(Stored items from a collection)
-=-=-

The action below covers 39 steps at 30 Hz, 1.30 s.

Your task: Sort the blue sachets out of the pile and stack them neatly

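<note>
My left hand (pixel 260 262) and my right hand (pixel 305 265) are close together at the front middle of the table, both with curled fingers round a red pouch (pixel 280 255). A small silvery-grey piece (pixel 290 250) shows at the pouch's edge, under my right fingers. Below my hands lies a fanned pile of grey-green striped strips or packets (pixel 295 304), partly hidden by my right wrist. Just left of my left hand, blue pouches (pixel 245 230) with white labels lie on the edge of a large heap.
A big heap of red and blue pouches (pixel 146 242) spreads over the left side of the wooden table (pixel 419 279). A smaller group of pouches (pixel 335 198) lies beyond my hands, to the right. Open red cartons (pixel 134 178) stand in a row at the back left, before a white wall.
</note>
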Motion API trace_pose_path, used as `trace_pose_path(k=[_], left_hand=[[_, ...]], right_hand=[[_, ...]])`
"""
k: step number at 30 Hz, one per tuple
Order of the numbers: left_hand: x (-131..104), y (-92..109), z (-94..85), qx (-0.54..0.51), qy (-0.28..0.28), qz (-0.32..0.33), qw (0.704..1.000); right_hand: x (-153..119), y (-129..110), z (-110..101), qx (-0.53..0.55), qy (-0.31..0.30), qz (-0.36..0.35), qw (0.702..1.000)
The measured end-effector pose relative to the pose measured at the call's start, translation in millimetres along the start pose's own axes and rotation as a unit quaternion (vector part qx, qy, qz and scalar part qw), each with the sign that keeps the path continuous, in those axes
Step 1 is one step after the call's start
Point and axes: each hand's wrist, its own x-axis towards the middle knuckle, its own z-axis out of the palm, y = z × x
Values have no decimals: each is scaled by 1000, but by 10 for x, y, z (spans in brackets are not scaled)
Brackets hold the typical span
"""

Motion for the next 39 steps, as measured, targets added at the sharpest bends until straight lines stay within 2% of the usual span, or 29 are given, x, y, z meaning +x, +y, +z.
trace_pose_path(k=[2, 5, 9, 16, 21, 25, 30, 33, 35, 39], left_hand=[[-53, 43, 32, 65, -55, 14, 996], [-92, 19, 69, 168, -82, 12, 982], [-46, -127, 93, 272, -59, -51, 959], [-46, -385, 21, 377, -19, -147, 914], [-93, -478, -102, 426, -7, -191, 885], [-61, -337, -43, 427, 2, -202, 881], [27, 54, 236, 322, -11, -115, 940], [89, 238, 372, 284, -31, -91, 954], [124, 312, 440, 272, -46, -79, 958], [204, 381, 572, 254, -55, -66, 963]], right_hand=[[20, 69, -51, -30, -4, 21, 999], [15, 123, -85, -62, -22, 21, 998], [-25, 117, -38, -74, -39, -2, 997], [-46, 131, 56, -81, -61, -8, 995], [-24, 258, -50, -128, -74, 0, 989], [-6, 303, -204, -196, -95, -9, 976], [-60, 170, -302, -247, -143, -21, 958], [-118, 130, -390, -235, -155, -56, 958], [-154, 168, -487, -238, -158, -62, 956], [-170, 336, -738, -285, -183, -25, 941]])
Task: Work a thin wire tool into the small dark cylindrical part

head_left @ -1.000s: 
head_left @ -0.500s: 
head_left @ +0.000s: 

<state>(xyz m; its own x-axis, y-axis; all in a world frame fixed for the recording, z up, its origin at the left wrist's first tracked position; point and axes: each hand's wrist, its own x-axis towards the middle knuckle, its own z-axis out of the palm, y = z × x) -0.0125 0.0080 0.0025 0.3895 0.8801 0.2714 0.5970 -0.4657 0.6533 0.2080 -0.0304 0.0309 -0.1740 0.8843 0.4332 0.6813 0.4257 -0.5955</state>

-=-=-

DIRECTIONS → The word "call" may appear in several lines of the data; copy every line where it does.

ANSWER TO THE EXERCISE →
The measured end-effector pose relative to the pose measured at the call's start, translation in millimetres along the start pose's own axes and rotation as a unit quaternion (vector part qx, qy, qz and scalar part qw), each with the sign that keeps the path continuous, in those axes
Step 1 is one step after the call's start

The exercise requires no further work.